Dürften Banken die Kredite nicht mehr an Investoren oder Zweckgesellschaften übertragen, fürchtet die True Sale Initiative (TSI) der deutschen Kreditwirtschaft eine Beschädigung des Geschäftsmodells der Verbriefungen, mit denen die Banken in ihren Bilanzen Platz schaffen fürs Neugeschäft. "Die Einschränkung des Erwerberkreises von grundschuldbesicherten Darlehen auf Banken würde Verbriefungen dieser Darlehen unmöglich machen", sagt TSI-Geschäftsführer Hartmut Bechtold.
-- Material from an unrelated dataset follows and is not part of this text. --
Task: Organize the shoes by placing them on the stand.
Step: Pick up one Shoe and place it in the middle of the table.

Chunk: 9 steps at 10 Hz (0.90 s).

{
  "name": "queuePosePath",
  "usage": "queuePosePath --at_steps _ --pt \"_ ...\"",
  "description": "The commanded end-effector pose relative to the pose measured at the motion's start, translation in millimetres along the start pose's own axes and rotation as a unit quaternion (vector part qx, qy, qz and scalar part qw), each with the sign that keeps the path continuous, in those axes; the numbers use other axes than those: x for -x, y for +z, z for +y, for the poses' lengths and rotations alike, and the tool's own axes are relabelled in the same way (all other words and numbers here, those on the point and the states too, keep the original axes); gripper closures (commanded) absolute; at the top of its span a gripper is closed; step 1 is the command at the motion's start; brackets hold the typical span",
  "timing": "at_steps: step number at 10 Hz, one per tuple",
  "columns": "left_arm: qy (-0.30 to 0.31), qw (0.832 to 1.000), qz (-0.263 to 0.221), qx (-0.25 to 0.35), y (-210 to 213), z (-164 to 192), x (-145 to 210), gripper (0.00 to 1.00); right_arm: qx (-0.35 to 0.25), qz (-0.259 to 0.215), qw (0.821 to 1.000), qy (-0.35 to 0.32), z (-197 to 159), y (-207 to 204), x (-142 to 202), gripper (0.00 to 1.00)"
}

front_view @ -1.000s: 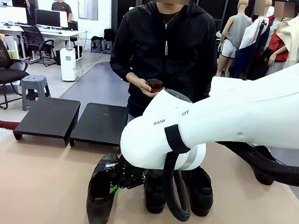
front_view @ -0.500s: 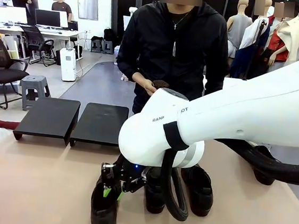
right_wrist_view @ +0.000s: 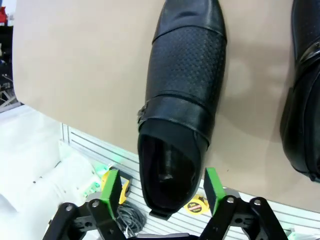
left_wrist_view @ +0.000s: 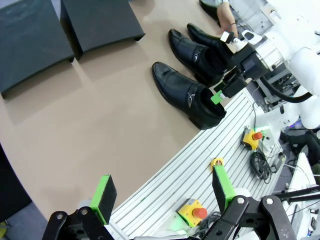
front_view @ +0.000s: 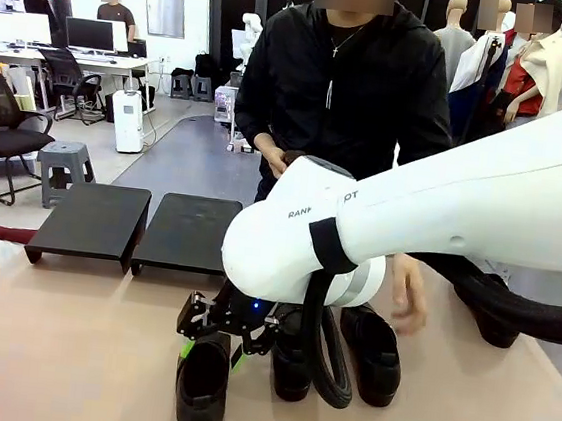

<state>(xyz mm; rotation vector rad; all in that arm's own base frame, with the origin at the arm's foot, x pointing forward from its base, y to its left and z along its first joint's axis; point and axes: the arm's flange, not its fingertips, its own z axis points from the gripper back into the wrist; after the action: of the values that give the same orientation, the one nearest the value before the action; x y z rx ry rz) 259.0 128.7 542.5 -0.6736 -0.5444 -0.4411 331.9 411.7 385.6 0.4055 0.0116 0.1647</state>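
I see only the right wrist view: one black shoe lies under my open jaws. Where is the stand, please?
Observer: The stand is farther out, toward the robot's left, beyond that shoe; nothing stands on it.
Operator: Is the person close?
Observer: Yes, a person's hand hangs low beside the other shoes.
Operator: And the left arm?
Observer: The left gripper has open jaws, holds nothing, and is well apart from every shoe.

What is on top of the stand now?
Nothing is seen on it: both sections of the stand show bare black tops. In the front view the right arm hides the right section's near corner. The shoes lie on the table.
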Motion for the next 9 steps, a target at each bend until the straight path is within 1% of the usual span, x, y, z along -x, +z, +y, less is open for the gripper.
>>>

Weil die Rating-Agenturen darauf bestünden, dass eine Zweckgesellschaft als Emittentin der Papiere auftritt und keine Bank, wäre der bisherige Erfolg der TSI gefährdet. "Würde man Zweckgesellschaften als Erwerber eines Darlehens generell ausschließen, könnten derartige Produkte nicht mehr verbrieft werden," meint Bechtold. Im ersten Quartal wurden über die TSI-Konstruktion Risiken im Volumen von rund vier Mrd. Euro transferiert, in Vorbereitung seien weitere acht Transaktionen über zusammen etwa 15 Mrd. Euro.

Auch das diskutierte Sonderkündigungsrecht bei einem Wechsel des Darlehensgebers bereitet den TSI-Managern Kopfzerbrechen. Wenn es zu einem generellen Sonderkündigungsrecht käme, das auch so genannte stille Zessionen umfasst (Abtretungen, bei denen kein Vertragsübergang stattfindet), wäre der Verbriefungsmarkt tot, befürchtet Bechtold. Dies hätte auch Auswirkungen auf die Refinanzierung von Banken durch EZB-Transaktionen, bei denen vorrangige strukturierte Wertpapiere zur Refinanzierung an die Europäische Zentralbank gehen. Bechtold hofft aber, dass Verbriefungen von den diskutierten Einschränkungen ausgenommen würden.


Auf der Zielgeraden

Geplante Gesetze

Der bessere Schutz vor Kreditverkäufen soll Bestandteil des sogenannten Risikobegrenzungsgesetzes werden. Das wiederum kommt nur dann, wenn sich die Koalition auf das Gesetz zur Modernisierung der Rahmenbedingungen für Kapitalbeteiligungen verständigt. Beide Gesetze sollen nach jetzigem Zeitplan im Juni verabschiedet werden.

Inhalt

Künftig sollen Banken zumindest deutlich machen, dass sie Forderungen abtreten dürfen. Oder die Kredite können gar nicht erst nicht verkauft werden.

Keine Lücken

Kommt es zum Verkauf, soll verhindert werden, dass der neue Gläubiger mehr Vermögen vollstrecken kann als ihm zusteht. Der Kreditnehmer soll nur noch für den Teil der Schuld haftbar sein, der noch nicht abbezahlt ist. Sonst könnte es passieren, dass ein Finanzinvestor nicht nur den offenen Kreditbetrag, sondern die ursprüngliche Schuldsumme einfordert.